■ Exercise material:
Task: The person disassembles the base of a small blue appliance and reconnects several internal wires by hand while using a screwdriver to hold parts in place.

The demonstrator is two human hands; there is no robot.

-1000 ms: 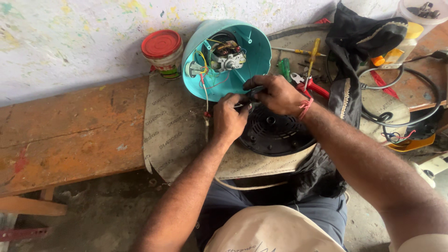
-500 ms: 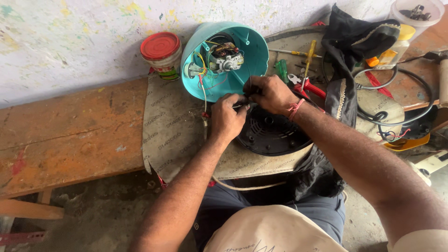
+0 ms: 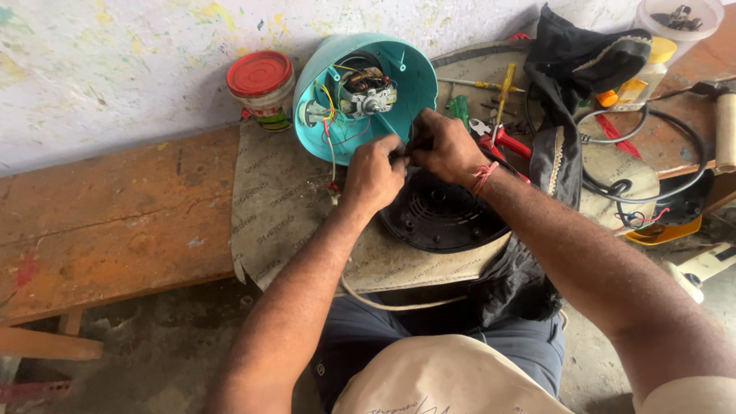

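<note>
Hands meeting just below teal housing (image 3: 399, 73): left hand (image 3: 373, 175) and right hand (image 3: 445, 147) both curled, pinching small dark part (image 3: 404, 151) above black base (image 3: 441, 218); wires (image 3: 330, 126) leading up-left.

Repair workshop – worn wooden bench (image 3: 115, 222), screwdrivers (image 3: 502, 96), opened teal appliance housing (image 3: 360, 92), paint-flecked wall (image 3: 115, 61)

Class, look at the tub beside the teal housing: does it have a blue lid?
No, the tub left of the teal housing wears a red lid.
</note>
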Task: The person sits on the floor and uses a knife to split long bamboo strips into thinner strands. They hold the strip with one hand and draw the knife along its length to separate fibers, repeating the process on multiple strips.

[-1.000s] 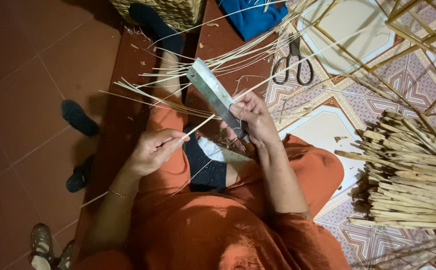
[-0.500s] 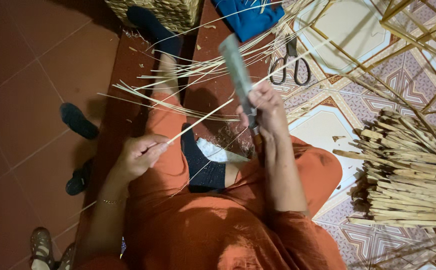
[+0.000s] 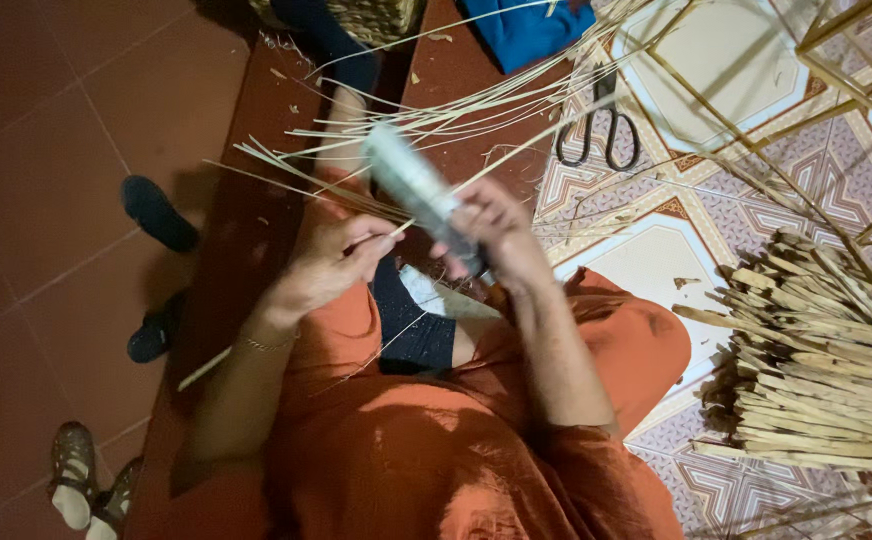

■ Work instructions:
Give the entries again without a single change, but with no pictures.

■ Completed exercise:
Task: The person disassembles the base of a small blue appliance and reconnects several internal wires by hand while using a screwdriver to hold parts in place.

The demonstrator is two human hands; there is no robot.

-1000 ms: 
-500 ms: 
+0 ms: 

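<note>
Hands meeting just below teal housing (image 3: 399, 73): left hand (image 3: 373, 175) and right hand (image 3: 445, 147) both curled, pinching small dark part (image 3: 404, 151) above black base (image 3: 441, 218); wires (image 3: 330, 126) leading up-left.

Repair workshop – worn wooden bench (image 3: 115, 222), screwdrivers (image 3: 502, 96), opened teal appliance housing (image 3: 360, 92), paint-flecked wall (image 3: 115, 61)

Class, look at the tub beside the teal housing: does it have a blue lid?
No, the tub left of the teal housing wears a red lid.
</note>
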Task: The person sits on the floor and uses a knife to split long bamboo strips into thinner strands. They hold the strip with one hand and draw the knife along its length to separate fibers, repeating the process on multiple strips.

[-1.000s] 
[-0.500s] 
[+0.000s] 

There is no more output for this exercise.